= Jeanette McGruder =

American musician (born 1954)

Jeanette McGruder (born November 8, 1954) is a singer, comedian, sketch actress, and writer, who has performed with P-Funk, Brides Of Funkenstein, and Lynn Mabry and Dawn Silva. In 1979, she recorded with Silva and Sheila Horne on "Never Buy Texas From A Cowboy". McGruder changed her professional name to Satori Shakoor in mid-1980s and became a comedian and sketch actress on the Canadian show Thick and Thin.

==Early life and career==
McGruder was born in Detroit, Michigan, in 1954, and began singing and studying the violin as a child. Taught by her stepmother, she sang in her junior high choir and joined a female trio called New Dawn, which performed at nightclubs and one Black Panthers rally. She became a professional violinist aged 15 as well as playing in her high school orchestra at Cass Technical High School. While still at school, Jeanette also played in various orchestras and bands in and around the city of Detroit, including The Electrifying Strings, a jazz string group with Earl Klugh (guitar), Cecil "Van" Cephus (keyboards), and Ralph Armstrong (bass). She played in studio sessions on recordings for local Detroit artists, and earned money for occasional performances at United Sound Studios for Motown Records.

==Education and later musical career==

In 1972, upon entering the music department of Michigan State University (MSU), McGruder opted against pursuing a career as a violinist, and instead majored in voice. In 1974, she performed "We Shall Overcome" at an event honoring Coretta Scott King.
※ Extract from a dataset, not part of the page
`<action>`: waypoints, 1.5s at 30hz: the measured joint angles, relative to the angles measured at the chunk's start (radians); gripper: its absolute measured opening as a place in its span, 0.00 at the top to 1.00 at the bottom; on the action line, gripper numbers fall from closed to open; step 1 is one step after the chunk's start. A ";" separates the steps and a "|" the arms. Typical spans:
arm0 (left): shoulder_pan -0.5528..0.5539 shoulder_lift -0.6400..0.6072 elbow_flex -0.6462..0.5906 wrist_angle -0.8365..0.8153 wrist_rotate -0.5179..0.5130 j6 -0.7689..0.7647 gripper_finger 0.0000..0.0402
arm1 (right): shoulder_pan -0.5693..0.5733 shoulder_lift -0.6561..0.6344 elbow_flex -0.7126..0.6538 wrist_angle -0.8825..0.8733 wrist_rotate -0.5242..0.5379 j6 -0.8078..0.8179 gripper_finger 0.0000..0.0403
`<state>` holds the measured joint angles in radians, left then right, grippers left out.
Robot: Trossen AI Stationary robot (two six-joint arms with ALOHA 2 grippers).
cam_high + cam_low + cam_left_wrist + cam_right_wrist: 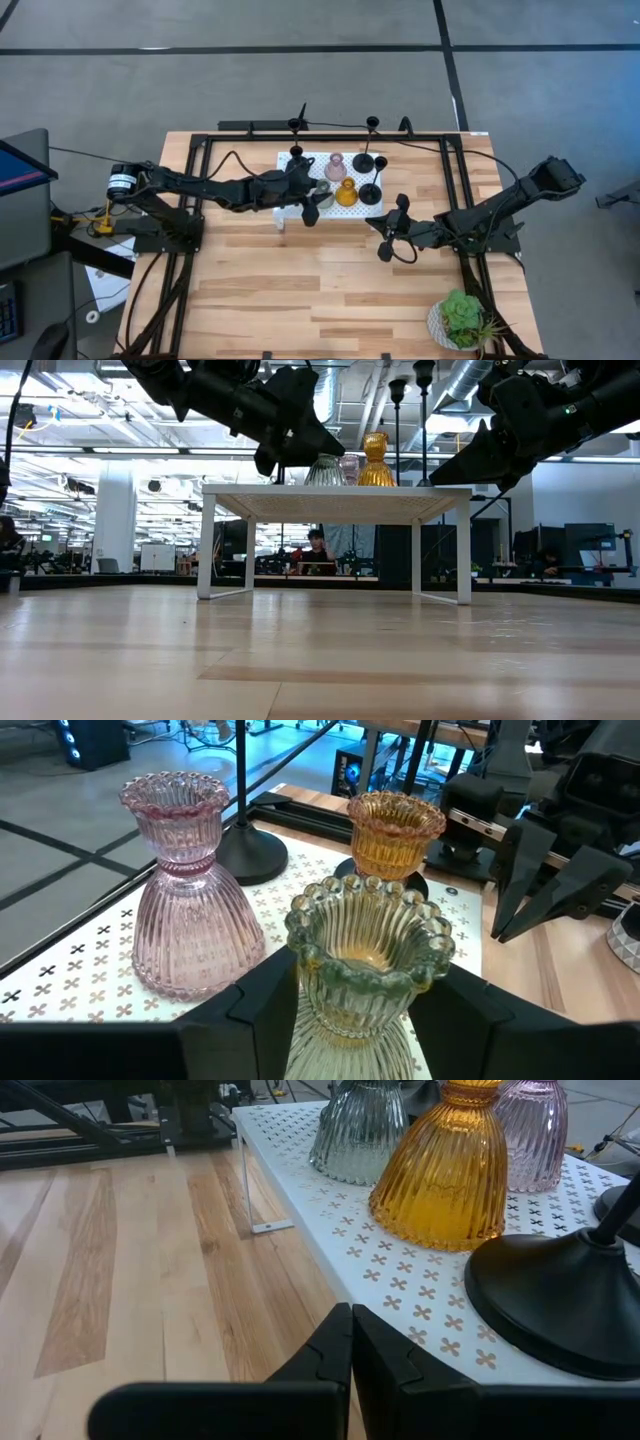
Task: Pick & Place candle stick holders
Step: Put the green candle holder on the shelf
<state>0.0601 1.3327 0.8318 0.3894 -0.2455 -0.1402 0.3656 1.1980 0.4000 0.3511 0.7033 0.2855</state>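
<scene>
A white perforated platform [300,212] stands at the table's far middle. On it stand a pink holder [336,166], an amber holder [346,193], a pale green holder [323,192] and black stemmed holders [370,193] on their disc bases. My left gripper [365,1020] is at the platform's near left part, shut on the pale green holder [365,960]. My right gripper [390,228] hangs shut and empty just off the platform's right near corner, and its shut fingers also show in the right wrist view [352,1342]. My left gripper pinches the pale green holder's ribbed lower body [345,1035] between its two fingers, one on either side, below the flared scalloped rim. The fingers come nearly level from the table's left. The holder stands upright, and in the low view its base [325,480] is down on the platform.
A potted green plant [462,320] sits at the table's near right corner. A black frame [452,180] runs around the table's edges. The wooden table [300,290] lies bare nearer than the platform. A black disc base [560,1300] is close to my right gripper.
</scene>
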 joint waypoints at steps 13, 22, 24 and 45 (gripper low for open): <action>0.000 0.000 0.000 0.016 0.000 0.000 0.57 | 0.000 0.000 0.000 0.000 0.000 0.000 1.00; 0.000 0.000 -0.001 0.015 0.000 0.001 0.52 | 0.000 0.000 0.000 -0.001 0.000 0.000 1.00; -0.002 0.000 -0.001 0.014 0.000 0.001 0.49 | 0.000 0.000 0.000 -0.005 0.000 0.000 1.00; -0.031 0.000 -0.002 0.007 -0.002 -0.001 0.28 | 0.000 0.000 0.001 -0.030 0.000 0.003 1.00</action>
<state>0.0289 1.3327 0.8303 0.3962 -0.2473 -0.1410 0.3660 1.1980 0.4007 0.3214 0.7035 0.2882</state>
In 1978, after four years of studying at MSU and two years of singing in local bands, McGruder moved to New York City and began auditioning for Broadway. Later that year, her friend Overton Loyd told her about an audition for the Brides of Funkenstein, a new group created by George Clinton. McGruder returned to Detroit and got a job as a backing singer for Parliament-Funkadelic, and the original Brides of Funkenstein, Dawn Silva and Lynn Mabry, whose album Funk the Walk (1978) was in the charts. Mabry left the group within a year, leaving Dawn Silva to record a second album alone. George Clinton brought McGruder and Sheila Horne into the foreground, and the Brides of Funkenstein became a three-piece group, recording their second album, Never Buy Texas From A Cowboy (1979), which was voted into Billboards "Top 50 albums" of all time in 2002. One single from the album, "Didn't Mean To Fall in Love", won a rhythm and blues award in 1981 for "Best New Female Group".

The Brides of Funkenstein disbanded in 1981. McGruder became the lyricist and lead singer for a Detroit rock band called Cherubim, which recorded one album and played in Japan.

A dramatic and humorous monologue featuring McGruder, now known as Satori Shakoor, was released on The Moth on January 21, 2013.

At the 13th Gemini Awards in 1998, she and her Thick and Thin castmates Ronnie Edwards, Kedar Brown and Kenny Robinson received an ensemble nomination for Best Performance in a Comedy Program or Series.

==Television Career==
Shakoor is the host of Detroit Performs: Live From Marygrove, which airs on Detroit Public Television.

==Personal life==
In 1982, McGruder had a son, Noah Shakoor. In 2002, Noah and his wife, Fonda Hollowell, had a daughter.